Huia and kowhai were both revered and feature in sacred myth. The kowhai, with its miraculous sudden flowering on leafless branches, seems symbolic of divine power. Kowhai trees near lakes and rivers create a riot of colour with the reflection doubling the golden glow. Huia feathers, stored carefully in wakahuia (carved treasure boxes) were worn as a sign of rank and mana. But such reverence can come at cost. The huia was hunted to extinction as those fascinated by its beauty and status sought to secure keepsakes.
Consequently, the works featured in Huia Sings Alone are both joyful and sombre. They reflect on the singular beauty and mythological significance of the huia, though also comment on the circumstances of its extinction. This tone, both celebratory and reflective, is captured in Dibble’s majestic bronzes.
Notes regarding editions of Paul Dibble's sculptures
Paul Dibble’s sculptures are made using the lost wax method, each cast by hand from a small foundry in Palmerston North by Paul Dibble, his wife and manager Fran, and a small team of skilled technicians. A sculpture will be the culmination of a series of smaller casts which are then welded together, piece by piece. This is a labour intensive technique, and it is the artist’s intention that the process is evident in the finished sculpture.

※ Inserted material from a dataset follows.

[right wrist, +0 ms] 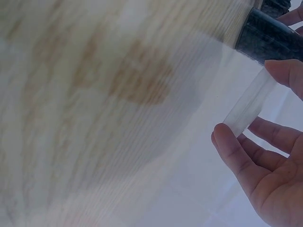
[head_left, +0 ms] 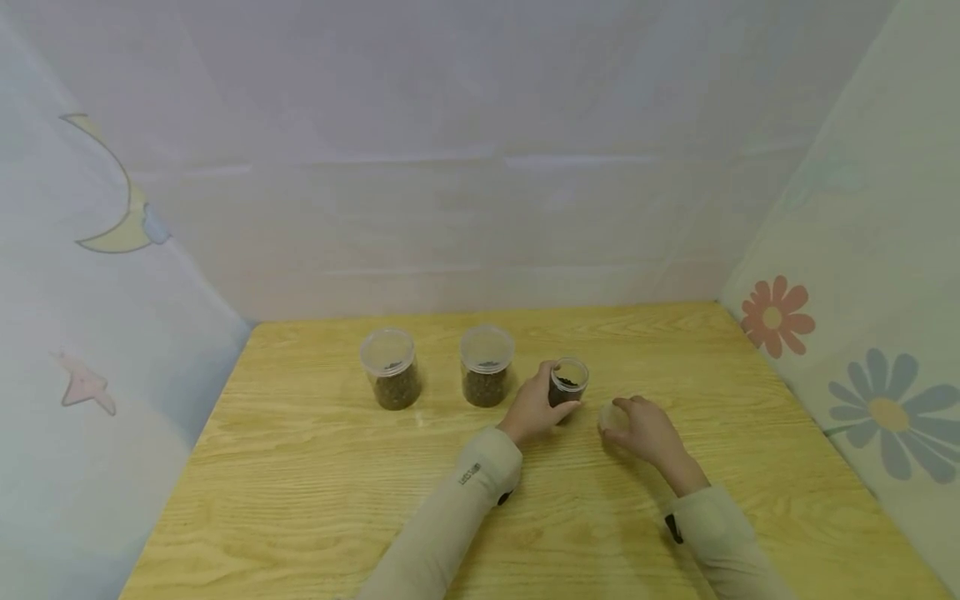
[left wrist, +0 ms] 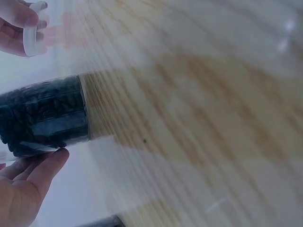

The same technique applies to Dibble’s editioned sculptures, each welded, patinated and finished individually. Dibble makes decisions intuitively at each stage of the making process and for this reason there will be variations in the individual editions of a set; no two will be identical. Patina application may be more fluid, or compositional elements may vary slightly in placement. These differences are characteristic of the artist’s ‘hands on’ technique, and only those works he considers successful and finished are signed and allowed to leave the studio.